Limits are a fundamental concept in mathematics that represents the value that a function approaches as the input approaches a specific value or approaches infinity.

## 2. Why is it important to show your working when dealing with limits?

Showing your working when dealing with limits is important because it allows for a better understanding of the thought process and reasoning behind the solution. It also helps to identify any mistakes made in the calculation.

## 3. How do you find the limit of a function?

The limit of a function can be found by evaluating the function as the input approaches the specific value or infinity.
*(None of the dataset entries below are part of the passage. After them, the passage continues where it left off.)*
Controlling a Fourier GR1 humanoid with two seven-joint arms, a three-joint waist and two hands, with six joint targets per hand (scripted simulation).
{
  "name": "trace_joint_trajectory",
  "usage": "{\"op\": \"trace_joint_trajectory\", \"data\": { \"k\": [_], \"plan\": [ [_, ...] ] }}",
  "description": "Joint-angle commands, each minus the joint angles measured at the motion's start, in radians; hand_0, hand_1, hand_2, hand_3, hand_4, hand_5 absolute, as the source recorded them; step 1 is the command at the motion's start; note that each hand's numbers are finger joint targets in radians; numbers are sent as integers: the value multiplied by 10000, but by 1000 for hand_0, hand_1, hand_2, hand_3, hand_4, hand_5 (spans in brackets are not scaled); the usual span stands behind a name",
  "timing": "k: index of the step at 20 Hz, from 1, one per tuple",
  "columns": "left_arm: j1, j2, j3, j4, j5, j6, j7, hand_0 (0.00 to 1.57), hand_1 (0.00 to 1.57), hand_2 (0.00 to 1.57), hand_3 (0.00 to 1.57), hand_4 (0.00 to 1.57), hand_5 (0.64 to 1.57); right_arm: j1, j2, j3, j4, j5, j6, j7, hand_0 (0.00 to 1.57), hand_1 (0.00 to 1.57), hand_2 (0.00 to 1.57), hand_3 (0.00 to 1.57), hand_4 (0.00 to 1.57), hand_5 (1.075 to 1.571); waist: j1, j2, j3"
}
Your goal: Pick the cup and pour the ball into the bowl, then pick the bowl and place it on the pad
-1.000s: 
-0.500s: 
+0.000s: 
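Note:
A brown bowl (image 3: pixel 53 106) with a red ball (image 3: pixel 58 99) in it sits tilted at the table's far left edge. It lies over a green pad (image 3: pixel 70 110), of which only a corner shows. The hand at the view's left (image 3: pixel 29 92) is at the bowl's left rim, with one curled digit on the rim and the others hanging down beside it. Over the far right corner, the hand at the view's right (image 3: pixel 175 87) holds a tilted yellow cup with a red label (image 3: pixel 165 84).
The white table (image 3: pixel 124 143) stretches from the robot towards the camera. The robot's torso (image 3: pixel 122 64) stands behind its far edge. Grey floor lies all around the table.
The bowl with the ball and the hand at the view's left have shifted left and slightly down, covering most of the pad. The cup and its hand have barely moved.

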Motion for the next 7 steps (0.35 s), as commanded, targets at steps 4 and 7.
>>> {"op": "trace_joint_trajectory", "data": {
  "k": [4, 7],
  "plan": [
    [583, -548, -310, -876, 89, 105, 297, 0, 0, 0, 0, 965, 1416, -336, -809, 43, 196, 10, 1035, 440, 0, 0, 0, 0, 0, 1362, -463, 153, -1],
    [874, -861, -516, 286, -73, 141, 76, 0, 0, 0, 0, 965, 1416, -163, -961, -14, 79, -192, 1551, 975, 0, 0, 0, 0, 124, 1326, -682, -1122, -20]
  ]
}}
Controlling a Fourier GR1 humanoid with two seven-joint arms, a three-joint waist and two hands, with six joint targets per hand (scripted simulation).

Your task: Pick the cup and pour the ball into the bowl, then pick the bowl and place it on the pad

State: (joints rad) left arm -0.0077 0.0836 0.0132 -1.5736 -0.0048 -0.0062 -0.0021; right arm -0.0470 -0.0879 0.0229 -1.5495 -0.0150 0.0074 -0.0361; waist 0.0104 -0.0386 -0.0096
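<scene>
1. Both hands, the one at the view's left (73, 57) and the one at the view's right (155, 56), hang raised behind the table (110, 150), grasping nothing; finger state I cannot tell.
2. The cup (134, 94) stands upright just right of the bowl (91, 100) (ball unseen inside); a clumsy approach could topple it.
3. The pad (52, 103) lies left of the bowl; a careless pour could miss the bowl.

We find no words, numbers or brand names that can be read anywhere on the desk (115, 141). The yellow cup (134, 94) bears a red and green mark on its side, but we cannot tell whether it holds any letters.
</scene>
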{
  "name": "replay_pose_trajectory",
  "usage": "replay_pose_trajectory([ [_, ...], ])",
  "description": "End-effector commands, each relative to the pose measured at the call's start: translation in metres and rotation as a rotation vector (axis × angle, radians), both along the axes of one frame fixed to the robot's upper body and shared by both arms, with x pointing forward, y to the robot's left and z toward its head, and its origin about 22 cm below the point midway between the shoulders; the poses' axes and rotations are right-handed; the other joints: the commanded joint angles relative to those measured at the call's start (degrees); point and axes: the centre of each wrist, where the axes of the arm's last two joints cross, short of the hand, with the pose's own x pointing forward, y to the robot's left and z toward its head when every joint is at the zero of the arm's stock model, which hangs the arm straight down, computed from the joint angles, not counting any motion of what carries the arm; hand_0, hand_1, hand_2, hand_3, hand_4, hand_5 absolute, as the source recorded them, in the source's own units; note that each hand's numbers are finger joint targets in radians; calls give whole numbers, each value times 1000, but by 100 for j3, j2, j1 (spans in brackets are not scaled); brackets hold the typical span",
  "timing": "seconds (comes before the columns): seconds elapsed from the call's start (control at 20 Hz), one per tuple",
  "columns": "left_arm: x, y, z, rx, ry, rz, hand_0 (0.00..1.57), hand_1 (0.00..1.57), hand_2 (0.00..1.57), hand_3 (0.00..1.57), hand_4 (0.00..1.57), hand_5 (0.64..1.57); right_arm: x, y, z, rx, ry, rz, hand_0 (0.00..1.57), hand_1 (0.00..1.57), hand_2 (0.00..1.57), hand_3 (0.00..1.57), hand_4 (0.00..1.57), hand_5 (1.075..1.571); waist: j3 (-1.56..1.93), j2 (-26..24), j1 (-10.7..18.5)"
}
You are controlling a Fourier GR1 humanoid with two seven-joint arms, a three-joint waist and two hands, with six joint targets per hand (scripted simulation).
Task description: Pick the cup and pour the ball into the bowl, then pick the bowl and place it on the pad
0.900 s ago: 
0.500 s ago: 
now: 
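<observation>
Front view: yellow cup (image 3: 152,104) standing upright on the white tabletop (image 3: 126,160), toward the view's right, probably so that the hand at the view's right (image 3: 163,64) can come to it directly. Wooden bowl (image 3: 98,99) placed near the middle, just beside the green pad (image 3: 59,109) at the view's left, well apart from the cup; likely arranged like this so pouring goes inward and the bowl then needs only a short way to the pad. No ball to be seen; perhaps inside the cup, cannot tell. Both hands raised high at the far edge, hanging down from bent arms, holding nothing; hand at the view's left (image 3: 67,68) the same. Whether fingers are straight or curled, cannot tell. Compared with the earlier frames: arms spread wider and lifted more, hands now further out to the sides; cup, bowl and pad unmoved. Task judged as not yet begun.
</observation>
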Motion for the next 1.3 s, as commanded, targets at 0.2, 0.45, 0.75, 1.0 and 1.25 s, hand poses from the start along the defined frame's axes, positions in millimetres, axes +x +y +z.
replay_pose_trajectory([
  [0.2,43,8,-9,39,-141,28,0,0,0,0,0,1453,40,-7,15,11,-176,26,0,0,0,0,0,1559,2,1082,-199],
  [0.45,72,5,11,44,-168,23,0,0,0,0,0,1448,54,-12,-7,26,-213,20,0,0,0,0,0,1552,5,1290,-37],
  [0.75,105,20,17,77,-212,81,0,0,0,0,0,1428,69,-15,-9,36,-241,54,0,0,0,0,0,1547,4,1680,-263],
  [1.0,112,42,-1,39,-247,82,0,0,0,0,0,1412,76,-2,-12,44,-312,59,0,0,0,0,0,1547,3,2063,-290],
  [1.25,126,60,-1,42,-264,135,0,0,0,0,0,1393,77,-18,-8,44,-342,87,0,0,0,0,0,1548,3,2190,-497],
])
This can be done by using algebraic manipulation, graphing, or using the properties of limits.

## 4. What are the types of limits?

The types of limits include one-sided limits, where the input approaches the specific value from either the left or right side, and two-sided limits, where the input approaches the specific value from both sides. Infinite limits and limits at infinity are also types of limits.

## 5. Can limits be used to solve real-world problems?

Yes, limits can be used to solve real-world problems in various fields such as physics, engineering, and economics. They can be used to model and predict the behavior of systems and help in making informed decisions.